A defined long-term in vitro tissue engineered model of neuromuscular junctions

Abstract

Neuromuscular junction (NMJ) formation, occurring between motoneurons and skeletal muscle, is a complex multistep process involving a variety of signaling molecules and pathways. In vitro motoneuron-muscle co-cultures are powerful tools to study the role of different growth factors, hormones and cellular structures involved in NMJ formation. In this study, a serum-free culture system utilizing defined temporal growth factor application and a non-biological substrate resulted in the formation of robust NMJs. The system resulted in long-term survival of the co-culture and selective expression of neonatal myosin heavy chain, a marker of myotube maturation. NMJ formation was verified by colocalization of dense clusters of acetylcholine receptors visualized using alpha-bungarotoxin and synaptophysin containing vesicles present in motoneuron axonal terminals. This model will find applications in basic NMJ research and tissue engineering applications such as bio-hybrid device development for limb prosthesis and regenerative medicine as well as for high-throughput drug and toxin screening applications.

Figure 1

Protocol for long-term NMJ formation in a motoneuron and skeletal muscle co-culture.

Figure 2. Phase contrast micrographs of the motoneuron and skeletal muscle co-culture between days 12–15

(A–D) Red arrows indicated the distinct morphology of the motoneuron and its processes. Green arrows indicate the myotubes. Scale bar = 25 μm.

Figure 3. Phase contrast pictures of the co-cultures between days 25–30

(A, B) The myotubes exhibited characteristic striations. (C, D) Myotubes with striations and myotubes without striations. Red arrows indicate the motoneuron cell body and the processes. The green arrows indicate the myotubes. The scale bar for A, B = 40 μm. The scale bar for C, D = 25 μm.

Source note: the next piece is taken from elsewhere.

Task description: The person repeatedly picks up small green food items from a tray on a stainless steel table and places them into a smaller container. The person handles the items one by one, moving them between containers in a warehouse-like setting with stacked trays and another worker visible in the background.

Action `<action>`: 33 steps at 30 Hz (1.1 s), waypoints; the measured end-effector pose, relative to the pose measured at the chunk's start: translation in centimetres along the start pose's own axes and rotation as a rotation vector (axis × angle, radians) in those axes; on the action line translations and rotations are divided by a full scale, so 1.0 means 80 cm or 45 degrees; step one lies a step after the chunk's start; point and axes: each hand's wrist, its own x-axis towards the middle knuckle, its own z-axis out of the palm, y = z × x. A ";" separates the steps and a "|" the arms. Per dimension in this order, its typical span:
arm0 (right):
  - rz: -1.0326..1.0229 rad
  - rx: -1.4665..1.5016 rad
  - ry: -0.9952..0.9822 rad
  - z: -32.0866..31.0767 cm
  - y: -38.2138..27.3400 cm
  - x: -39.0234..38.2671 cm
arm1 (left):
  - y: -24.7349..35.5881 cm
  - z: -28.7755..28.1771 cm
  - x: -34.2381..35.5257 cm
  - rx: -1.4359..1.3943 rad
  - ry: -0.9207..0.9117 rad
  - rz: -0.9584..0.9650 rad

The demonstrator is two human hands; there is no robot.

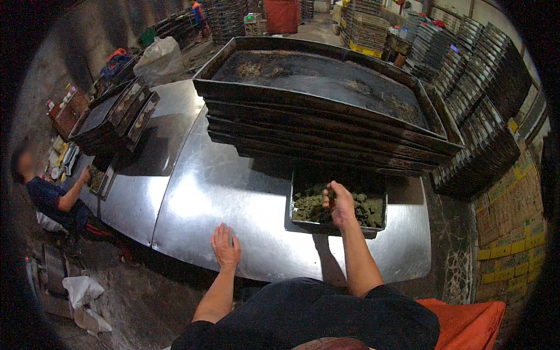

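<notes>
Setting: dim warehouse with tall stacks of dark trays [484, 87] along the wall, far to the right of the right hand.
Surface: broad shiny sheet-metal table [233, 192], under both hands.
Left hand [226, 246]: laid flat, palm down, fingers spread a little, on the bare metal near the table's close edge; it holds nothing.
Right hand [340, 204]: raised over the small tray, fingers curled in around what looks like a dark lump; the grip itself is partly hidden by the back of the hand.
Small tray: shallow rectangular grey metal tray [296, 195] filled with greenish-brown chunky pieces [309, 205], directly beneath the right hand and to the right of the left hand.
Big stack: pile of large blackened flat baking trays [315, 99], just beyond the right hand, its lower edge overhanging the small tray's far side.
Far left: another person [52, 198] in a dark shirt, crouched at the table's end, well away from the left hand, beside a second, smaller pile of dark trays [111, 116].
Near edge: orange cloth [466, 321], below and to the right of the right forearm.
</notes>
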 end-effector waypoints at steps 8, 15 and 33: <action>0.257 0.213 -0.012 -0.029 -0.021 -0.003 | -0.003 0.002 -0.001 0.013 0.009 0.002; -0.415 -0.775 0.409 -0.083 -0.030 0.010 | 0.000 0.000 0.000 0.011 0.006 0.017; -1.023 -1.486 -0.071 -0.045 0.008 0.020 | -0.011 0.008 -0.007 0.064 0.081 0.083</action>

Figure 4. Immunocytochemistry of co-cultures at day 25

(A–B) NF-150 (red) indicates the large motoneurons and their processes (white arrows). The striated myotubes (green) stained for nMHC (N3.36). Scale bar = 50 μm.

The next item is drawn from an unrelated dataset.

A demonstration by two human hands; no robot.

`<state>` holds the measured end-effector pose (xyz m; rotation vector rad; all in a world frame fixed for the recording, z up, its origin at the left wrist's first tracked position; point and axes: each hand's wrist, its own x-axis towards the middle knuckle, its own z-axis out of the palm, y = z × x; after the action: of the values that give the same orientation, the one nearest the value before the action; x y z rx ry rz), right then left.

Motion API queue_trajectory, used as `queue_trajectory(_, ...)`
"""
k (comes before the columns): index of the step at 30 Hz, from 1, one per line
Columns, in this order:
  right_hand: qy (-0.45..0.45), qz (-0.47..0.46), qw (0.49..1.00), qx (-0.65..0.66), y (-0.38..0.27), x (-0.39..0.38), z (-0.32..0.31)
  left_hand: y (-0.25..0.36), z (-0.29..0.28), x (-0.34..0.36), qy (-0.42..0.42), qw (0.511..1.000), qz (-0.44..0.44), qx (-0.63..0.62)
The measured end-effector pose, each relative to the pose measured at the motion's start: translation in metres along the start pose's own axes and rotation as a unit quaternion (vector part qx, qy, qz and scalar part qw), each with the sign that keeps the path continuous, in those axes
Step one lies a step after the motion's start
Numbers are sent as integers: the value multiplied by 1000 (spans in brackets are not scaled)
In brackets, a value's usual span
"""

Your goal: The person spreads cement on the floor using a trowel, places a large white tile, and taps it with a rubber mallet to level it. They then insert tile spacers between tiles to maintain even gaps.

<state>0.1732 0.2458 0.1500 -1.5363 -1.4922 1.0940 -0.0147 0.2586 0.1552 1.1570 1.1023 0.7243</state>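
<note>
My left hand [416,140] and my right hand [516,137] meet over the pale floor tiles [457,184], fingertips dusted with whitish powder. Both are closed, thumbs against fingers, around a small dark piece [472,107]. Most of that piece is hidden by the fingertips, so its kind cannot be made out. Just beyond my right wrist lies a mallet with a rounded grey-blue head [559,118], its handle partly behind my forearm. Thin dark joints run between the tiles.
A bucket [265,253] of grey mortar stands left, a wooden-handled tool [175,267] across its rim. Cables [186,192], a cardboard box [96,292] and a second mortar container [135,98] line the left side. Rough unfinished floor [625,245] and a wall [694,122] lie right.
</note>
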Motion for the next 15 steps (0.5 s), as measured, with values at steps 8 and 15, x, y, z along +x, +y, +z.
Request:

Figure 5. Neuromuscular junction (NMJ) formation between day 30–40

(A) Phase picture of the myotube indicating the alpha-bungarotoxin staining in green, (B) Triple stain, showing the close proximity of alpha-bungarotoxin (green) and synaptophysin (blue) indicating synapse formation at a specific confocal plane and myotube striations are indicated in red (nMHC), (C–D) NMJ observed at two different planes using confocal microscopy. A much more dense clustering of synaptophysin and alpha-bungarotoxin was observed in these planes.

Figure 6. Striated myotube development in the absence of NMJ formation

(A, B) No NMJs were observed on this striated myotube. (A) A phase picture of the myotube, (B) Immunostained picture of the same myotube with alpha-bungarotoxin, N3.36 and synaptophysin. Scale bar = 50 μm.

Figure 7. NMJ formation on a N3.36 (−) myotube

(A) Phase picture showing the different morphologies of myotubes in the co-culture, (B–D) NMJ formation was observed on a myotube that was negative for N3.36. Culture stained with alpha-bungarotoxin, N3.36 and synaptophysin. Possibly the myotube on which NMJ was formed was immature and had not yet expressed the neonatal myosin heavy chain marker (N3.36).